■ **Aim of the task**
Lines outside the range are not wanted. Give again exactly the lines between the line holding "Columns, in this" and the line holding "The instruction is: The", inclusive, from the listing below.

■ **Stored data**
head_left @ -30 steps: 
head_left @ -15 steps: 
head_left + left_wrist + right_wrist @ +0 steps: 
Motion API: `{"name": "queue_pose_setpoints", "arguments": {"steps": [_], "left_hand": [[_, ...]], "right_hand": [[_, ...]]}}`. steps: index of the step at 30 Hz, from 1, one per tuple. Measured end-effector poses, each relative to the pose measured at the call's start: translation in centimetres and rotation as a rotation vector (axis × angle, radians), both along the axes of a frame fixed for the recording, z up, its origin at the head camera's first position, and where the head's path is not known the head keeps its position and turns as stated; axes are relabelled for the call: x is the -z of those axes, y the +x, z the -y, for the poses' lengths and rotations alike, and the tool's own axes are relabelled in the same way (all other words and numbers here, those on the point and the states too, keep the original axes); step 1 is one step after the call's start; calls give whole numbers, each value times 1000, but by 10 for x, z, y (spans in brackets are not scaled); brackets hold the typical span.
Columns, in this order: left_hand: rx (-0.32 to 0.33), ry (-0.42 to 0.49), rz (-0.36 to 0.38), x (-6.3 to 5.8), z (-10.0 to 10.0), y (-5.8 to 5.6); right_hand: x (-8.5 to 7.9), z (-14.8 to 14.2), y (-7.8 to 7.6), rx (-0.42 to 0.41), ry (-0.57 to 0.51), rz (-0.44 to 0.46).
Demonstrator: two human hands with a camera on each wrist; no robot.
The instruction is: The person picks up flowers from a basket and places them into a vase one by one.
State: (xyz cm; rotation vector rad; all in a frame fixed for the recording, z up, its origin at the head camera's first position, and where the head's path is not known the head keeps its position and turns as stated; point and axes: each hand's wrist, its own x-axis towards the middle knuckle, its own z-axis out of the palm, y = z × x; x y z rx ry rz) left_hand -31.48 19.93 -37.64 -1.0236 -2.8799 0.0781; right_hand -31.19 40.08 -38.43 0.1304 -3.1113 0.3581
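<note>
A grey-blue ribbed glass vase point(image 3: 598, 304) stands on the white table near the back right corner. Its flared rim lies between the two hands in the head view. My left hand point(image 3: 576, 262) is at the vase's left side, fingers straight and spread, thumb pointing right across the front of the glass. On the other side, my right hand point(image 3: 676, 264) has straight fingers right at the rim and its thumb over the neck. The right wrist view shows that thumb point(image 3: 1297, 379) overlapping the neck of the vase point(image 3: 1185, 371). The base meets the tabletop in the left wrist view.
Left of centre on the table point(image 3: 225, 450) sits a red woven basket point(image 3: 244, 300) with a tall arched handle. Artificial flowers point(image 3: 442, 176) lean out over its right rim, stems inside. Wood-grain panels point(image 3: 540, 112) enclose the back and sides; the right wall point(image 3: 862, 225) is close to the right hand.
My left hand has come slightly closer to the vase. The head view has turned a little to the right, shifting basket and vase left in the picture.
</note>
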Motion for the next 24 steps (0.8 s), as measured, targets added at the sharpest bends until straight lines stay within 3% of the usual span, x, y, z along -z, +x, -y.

■ **Solution to the problem**
Columns, in this order: left_hand: rx (-0.32 to 0.33), ry (-0.42 to 0.49), rz (-0.36 to 0.38), x (-6.3 to 5.8), z (-10.0 to 10.0), y (-5.8 to 5.6); right_hand: x (-8.5 to 7.9), z (-14.8 to 14.2), y (-7.8 to 7.6), rx (-0.42 to 0.41), ry (-0.57 to 0.51), rz (-0.44 to 0.46).
Demonstrator: two human hands with a camera on each wrist; no robot.
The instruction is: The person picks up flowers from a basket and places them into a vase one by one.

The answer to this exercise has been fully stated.